O especial In Love, disponível na HBO Max, é, portanto, mais do que uma sequência de piadas; é um documento de seu tempo, capturando a frustração de um artista que vê sua cultura e sua fé serem usadas como munição política. Youssef convida seu público a olhar além das manchetes sensacionalistas e a questionar quem realmente ganha com a manutenção desse estado de constante indignação. Ao ensinar Elmo a dizer “habibi”, Youssef não estava apenas ensinando uma palavra, mas plantando uma semente de normalização da diversidade, algo que, para muitos, parece ser uma ameaça, mas que para ele é um passo necessário para um futuro mais inclusivo e menos dividido.

Em última análise, a experiência de Ramy Youssef com a Fox News serve como um estudo de caso sobre como a mídia pode ser utilizada para criar realidades paralelas. Enquanto o comediante busca o diálogo e a verdade, a emissora, segundo seu relato, prefere a construção de um inimigo imaginário. Essa desconexão entre a realidade vivida pelo artista e a narrativa construída pela rede de notícias é o cerne da frustração de Youssef, que, apesar de tudo, mantém a esperança de que o público consiga discernir entre a retórica de ódio e a mensagem de paz que ele tentou transmitir em sua participação no Sesame Street.

O impacto de suas palavras no podcast Awards Circuit ressoa como um chamado à responsabilidade jornalística. Em um mundo onde a informação viaja rápido e o preconceito pode ser facilmente monetizado, a voz de artistas como Youssef torna-se essencial. Ele não apenas se defende, mas defende o direito de existir e de ser representado de forma justa, sem que sua identidade seja reduzida a um estereótipo conveniente para pautas de televisão. A trajetória de Ramy Youssef, marcada por essa resiliência, continua a inspirar aqueles que buscam uma representação mais autêntica e humana na mídia global.

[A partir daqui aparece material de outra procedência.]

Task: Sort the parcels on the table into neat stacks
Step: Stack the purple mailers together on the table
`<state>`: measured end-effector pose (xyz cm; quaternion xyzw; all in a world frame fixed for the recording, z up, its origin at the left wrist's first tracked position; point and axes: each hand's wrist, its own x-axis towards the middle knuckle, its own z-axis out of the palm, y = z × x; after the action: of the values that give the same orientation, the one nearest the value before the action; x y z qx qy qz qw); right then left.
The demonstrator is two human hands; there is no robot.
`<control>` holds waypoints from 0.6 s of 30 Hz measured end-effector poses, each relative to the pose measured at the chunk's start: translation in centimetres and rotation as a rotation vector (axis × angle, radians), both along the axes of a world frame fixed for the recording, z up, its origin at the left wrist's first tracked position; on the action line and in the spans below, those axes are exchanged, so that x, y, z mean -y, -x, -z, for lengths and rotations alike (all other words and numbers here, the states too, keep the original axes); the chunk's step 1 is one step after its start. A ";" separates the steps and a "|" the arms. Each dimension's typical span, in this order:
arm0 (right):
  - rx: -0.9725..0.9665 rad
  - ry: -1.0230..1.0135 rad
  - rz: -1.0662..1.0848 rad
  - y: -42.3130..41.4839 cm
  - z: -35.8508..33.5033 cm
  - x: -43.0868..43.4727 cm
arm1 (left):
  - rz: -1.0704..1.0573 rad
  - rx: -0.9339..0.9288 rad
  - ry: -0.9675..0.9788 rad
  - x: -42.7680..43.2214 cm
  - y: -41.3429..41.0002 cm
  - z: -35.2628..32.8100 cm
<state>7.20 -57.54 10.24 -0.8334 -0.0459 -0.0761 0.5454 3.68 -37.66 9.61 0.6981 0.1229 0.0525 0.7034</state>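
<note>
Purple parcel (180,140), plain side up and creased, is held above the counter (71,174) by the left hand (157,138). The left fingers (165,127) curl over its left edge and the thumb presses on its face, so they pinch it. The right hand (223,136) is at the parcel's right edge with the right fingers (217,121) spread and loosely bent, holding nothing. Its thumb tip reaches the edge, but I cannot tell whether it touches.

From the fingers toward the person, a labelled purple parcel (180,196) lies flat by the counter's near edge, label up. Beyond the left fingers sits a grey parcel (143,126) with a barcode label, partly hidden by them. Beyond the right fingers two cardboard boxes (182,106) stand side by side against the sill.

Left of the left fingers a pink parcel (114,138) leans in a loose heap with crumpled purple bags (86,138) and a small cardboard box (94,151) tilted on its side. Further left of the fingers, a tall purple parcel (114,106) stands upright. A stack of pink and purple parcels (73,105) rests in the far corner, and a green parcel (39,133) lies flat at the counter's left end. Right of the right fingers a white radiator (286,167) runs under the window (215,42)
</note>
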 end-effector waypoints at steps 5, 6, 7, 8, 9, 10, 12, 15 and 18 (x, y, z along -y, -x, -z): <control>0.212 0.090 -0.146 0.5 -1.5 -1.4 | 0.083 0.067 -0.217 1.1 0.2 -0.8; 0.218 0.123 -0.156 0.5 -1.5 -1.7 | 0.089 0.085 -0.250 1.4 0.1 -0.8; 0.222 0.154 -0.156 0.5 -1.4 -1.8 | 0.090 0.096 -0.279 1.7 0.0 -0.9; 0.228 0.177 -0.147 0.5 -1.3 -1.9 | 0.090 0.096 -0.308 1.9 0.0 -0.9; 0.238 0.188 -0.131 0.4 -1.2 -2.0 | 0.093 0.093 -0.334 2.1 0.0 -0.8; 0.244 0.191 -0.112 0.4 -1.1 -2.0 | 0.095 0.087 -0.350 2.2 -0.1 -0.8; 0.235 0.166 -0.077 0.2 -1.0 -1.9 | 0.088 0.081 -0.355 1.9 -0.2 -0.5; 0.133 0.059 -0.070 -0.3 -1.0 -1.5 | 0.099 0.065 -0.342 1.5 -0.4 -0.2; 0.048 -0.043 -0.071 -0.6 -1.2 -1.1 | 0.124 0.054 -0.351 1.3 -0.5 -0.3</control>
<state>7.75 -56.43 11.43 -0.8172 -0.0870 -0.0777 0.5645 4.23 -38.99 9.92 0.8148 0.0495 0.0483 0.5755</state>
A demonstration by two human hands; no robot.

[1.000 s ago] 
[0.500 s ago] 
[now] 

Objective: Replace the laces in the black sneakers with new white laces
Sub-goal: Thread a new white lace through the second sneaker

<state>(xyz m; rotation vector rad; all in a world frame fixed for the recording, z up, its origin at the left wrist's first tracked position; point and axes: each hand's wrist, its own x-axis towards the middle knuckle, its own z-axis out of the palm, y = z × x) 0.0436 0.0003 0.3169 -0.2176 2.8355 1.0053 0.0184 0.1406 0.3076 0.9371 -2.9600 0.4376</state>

Portanto, o episódio envolvendo o Sesame Street é apenas um capítulo em uma narrativa maior sobre a luta pela verdade em uma era de pós-verdade. Youssef, com sua inteligência característica, continua a navegar por essas águas turbulentas, provando que a comédia, quando aliada à integridade, é uma das armas mais poderosas contra o obscurantismo. O público, por sua vez, é convidado a refletir sobre o papel que cada um desempenha no consumo de informações e na perpetuação ou no combate a preconceitos enraizados. A jornada de Ramy Youssef está longe de terminar, e ele permanece como uma figura central na discussão sobre o futuro da representação muçulmana e da diversidade cultural na América.